# core

> This is the core module, I haven't decided if I need any other modules yet

List of things we'd like to log:

* Code version
* Uncommitted changes
* Tree directory snapshot
* All shell output logs
* Time and date
* Docker container info
* All code using wandb to grab code
* Any config files mentioned in argv
* nvidia-smi (this is in some experiments anyway)

This is mostly a wandb wrapper, with the goal being to copy the wandb directory to some location (such as Onedrive) where it can be stored indefinitely, along with a UUID identifier. At the same time it writes the output log and short job info to a shared git repo. Then we can commit these logs and use the git repo as a continuous log of all experiments run, with the UUIDs available so it would be possible to ask for more info from whoever ran the experiment and they may have it saved.

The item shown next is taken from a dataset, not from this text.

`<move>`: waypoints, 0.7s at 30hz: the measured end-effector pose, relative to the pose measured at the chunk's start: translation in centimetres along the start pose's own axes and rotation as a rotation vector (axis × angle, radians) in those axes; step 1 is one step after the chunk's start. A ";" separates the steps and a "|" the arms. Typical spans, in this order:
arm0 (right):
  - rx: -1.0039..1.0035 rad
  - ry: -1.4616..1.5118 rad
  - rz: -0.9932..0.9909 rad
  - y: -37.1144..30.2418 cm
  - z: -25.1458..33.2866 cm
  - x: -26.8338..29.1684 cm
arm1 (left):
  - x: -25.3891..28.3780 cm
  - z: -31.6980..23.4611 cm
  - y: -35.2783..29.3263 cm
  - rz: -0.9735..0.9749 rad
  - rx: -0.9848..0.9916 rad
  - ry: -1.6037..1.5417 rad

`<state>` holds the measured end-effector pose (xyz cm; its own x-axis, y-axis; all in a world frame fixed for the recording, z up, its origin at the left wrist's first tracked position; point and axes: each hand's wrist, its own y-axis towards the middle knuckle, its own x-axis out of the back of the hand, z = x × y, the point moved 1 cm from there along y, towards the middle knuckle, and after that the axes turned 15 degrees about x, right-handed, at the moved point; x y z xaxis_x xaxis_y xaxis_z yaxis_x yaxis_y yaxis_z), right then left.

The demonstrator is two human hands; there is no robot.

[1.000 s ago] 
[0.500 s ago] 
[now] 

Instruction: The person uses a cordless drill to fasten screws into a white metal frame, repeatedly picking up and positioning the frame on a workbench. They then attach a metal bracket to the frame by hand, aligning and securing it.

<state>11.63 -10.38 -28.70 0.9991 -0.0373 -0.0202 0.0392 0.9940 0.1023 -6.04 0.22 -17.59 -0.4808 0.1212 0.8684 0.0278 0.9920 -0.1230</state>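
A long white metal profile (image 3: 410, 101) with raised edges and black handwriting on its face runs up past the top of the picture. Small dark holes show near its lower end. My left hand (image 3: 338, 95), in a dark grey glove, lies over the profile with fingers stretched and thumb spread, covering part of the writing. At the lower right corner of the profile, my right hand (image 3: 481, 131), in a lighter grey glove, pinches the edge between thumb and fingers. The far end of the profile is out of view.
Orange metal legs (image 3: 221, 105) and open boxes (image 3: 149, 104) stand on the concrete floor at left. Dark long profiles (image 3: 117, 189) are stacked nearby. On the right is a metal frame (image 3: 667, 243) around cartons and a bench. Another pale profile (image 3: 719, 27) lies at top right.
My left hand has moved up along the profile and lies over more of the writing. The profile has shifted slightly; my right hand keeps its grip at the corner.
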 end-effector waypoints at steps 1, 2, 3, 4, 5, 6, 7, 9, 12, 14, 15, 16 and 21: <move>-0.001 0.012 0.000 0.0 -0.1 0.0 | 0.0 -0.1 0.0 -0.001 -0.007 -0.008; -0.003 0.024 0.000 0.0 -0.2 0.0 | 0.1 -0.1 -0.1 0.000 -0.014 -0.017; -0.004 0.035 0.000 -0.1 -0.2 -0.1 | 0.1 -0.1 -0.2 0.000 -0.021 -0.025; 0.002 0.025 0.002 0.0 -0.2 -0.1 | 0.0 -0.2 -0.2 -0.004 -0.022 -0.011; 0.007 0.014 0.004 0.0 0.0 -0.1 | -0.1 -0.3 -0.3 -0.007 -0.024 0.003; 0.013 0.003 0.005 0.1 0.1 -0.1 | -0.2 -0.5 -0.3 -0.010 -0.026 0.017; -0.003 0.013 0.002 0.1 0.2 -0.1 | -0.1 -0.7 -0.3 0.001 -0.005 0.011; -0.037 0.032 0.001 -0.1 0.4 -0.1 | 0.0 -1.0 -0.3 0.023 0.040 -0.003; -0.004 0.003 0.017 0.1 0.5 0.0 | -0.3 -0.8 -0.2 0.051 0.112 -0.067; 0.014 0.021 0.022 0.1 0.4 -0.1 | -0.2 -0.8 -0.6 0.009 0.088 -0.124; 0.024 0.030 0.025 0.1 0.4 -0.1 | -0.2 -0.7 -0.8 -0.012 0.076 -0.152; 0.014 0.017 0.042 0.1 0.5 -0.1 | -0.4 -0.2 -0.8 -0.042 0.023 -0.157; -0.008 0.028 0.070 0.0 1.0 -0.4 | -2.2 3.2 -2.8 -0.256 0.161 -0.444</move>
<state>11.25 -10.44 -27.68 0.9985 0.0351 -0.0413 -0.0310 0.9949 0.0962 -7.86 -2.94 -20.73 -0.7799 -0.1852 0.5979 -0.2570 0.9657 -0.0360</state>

It might become a huge storage hog but I'm willing to take that risk.

TODO:

* refactor to put each function/class in it's own cell
* put code in sections
* instead of printing, use `logging`
* use full wandb dir run name instead of just ID
* Extract GPU logs if they're in the wandb data

## Example Usage


## Structure

Before running anything you run `profane setup` to specify where to save:

* Complete logs (some directory with enough storage space)
* Minimal shared logs (should be a shared git repo)

`profane.core.init` is the entrypoint, it's supposed to act like `wandb.init`.

When initialized:

* It uses the run ID generated by wandb as the run name
* Creates output directory according to the name in the users subdirectory in the shared repository
* Creates mirrored output directory in the local complete log directory

When the run finishes:

* Extracts the `output.log` and saves it to the shared log directory from before, along with the command run and the metadata
* Copies the entire `wandb` run directory to complete log directory

To do this it has to add a teardown hook that will run on the run finishing.

Testing that this definitely works in a standalone script will be annoying.

In [None]:
#| default_exp core

In [None]:
#| hide
from nbdev.showdoc import *

In [None]:
#| export
import argparse
from pathlib import Path

# this is used for testing
RCDIR = None

def get_rcdir():
    """Function to get the rcdir."""
    rcdir = RCDIR or Path.home()
    if isinstance(rcdir, str):
        rcdir = Path(rcdir)
    return rcdir

def parse_args():
    argument_parser = argparse.ArgumentParser("Set up a ~/.profanerc file and register the required directories.")
    argument_parser.add_argument('local_storage', type=Path, help="The local storage directory, everything will be stored here.")
    argument_parser.add_argument('shared_storage', type=Path, help="The shared storage directory, only the terminal logs and metadata will be stored here.")
    argument_parser.add_argument('--user', type=str, default=None, help="Optional: The user name to use for the shared storage directory.")
    return argument_parser.parse_args()

def setup():
    args = parse_args() 
    return _setup(args.local_storage, args.shared_storage, args.user)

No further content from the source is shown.